#### Task requirements
Give the number of lines in the data that hold the string "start". Nothing else is needed.

#### The data

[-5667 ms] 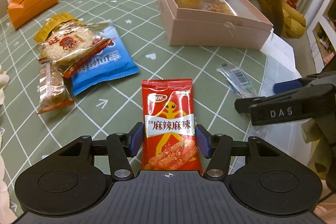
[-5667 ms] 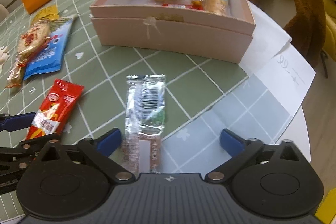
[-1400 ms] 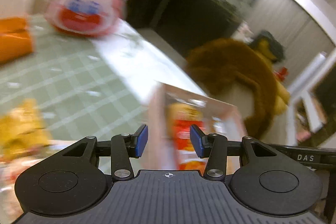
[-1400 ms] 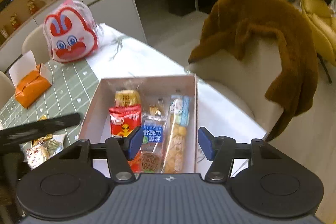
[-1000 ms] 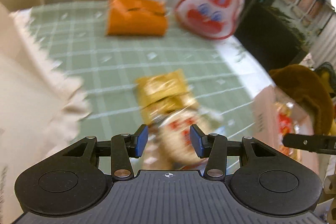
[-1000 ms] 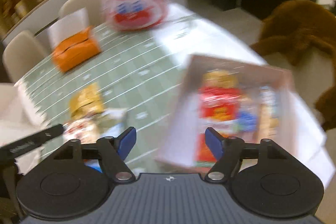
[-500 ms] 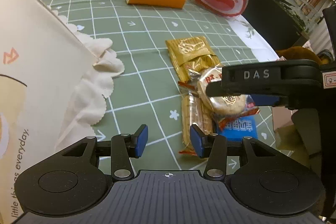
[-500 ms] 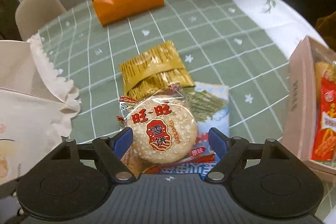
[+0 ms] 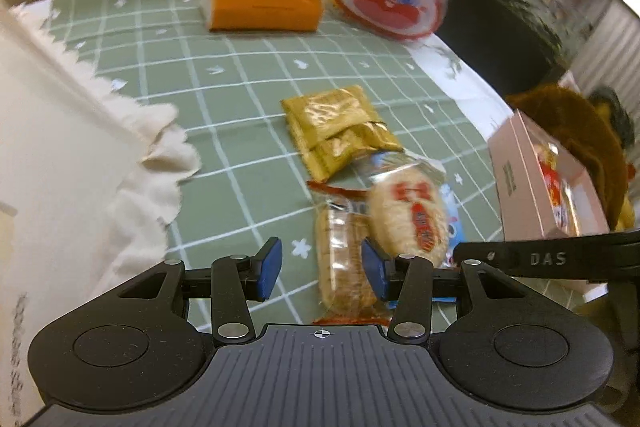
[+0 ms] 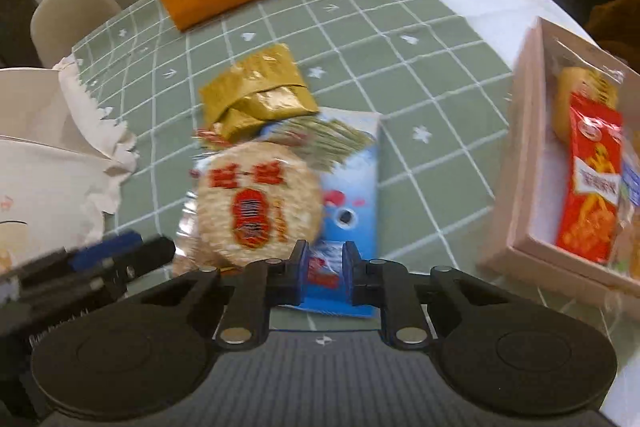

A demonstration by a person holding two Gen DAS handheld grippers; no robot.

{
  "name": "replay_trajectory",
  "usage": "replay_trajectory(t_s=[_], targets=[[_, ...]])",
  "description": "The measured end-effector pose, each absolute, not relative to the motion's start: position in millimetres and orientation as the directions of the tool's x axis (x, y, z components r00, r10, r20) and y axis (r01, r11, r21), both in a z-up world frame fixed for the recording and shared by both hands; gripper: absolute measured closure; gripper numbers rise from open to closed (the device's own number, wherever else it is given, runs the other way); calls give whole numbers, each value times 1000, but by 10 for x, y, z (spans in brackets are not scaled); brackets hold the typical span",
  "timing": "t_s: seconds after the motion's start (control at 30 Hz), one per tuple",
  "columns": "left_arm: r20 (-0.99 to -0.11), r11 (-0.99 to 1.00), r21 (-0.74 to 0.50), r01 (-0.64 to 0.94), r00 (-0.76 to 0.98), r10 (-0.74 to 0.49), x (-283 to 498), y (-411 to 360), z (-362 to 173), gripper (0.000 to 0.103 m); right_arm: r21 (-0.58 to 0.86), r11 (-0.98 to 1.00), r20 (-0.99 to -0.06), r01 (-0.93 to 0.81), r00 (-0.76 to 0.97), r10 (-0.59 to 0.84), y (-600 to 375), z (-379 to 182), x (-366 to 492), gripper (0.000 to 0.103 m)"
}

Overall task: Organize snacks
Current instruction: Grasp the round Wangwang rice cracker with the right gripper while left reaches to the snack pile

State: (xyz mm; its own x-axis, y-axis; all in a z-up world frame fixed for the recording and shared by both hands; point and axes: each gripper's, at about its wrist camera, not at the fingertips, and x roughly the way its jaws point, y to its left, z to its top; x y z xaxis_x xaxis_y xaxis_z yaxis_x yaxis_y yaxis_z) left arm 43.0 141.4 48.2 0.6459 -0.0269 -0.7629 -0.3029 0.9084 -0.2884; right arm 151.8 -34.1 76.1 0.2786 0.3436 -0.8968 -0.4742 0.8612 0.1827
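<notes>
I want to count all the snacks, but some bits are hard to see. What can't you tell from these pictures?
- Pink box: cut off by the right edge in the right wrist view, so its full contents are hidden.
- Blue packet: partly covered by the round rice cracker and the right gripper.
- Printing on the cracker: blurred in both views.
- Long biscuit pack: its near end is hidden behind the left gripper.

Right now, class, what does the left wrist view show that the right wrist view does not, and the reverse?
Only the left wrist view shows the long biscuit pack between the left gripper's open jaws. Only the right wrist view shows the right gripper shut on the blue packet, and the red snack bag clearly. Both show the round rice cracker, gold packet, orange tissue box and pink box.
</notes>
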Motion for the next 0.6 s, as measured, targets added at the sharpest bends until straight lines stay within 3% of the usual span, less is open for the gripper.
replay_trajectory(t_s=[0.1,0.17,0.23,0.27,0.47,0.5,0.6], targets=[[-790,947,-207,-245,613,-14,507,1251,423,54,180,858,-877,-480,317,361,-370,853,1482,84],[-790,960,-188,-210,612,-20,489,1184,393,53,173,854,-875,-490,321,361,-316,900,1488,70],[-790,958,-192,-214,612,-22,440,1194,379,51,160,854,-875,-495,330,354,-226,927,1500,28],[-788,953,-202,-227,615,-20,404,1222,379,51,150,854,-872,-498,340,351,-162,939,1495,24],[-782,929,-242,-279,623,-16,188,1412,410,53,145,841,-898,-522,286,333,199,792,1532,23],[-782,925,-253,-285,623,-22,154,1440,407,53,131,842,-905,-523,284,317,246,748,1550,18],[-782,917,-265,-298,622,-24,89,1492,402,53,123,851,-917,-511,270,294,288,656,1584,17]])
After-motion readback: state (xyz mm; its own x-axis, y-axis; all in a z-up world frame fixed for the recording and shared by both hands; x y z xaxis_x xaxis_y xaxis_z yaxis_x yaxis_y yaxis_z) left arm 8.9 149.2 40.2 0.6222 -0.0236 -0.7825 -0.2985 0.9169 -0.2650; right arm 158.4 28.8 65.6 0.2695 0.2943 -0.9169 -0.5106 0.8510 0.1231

#### Solution for this exercise
2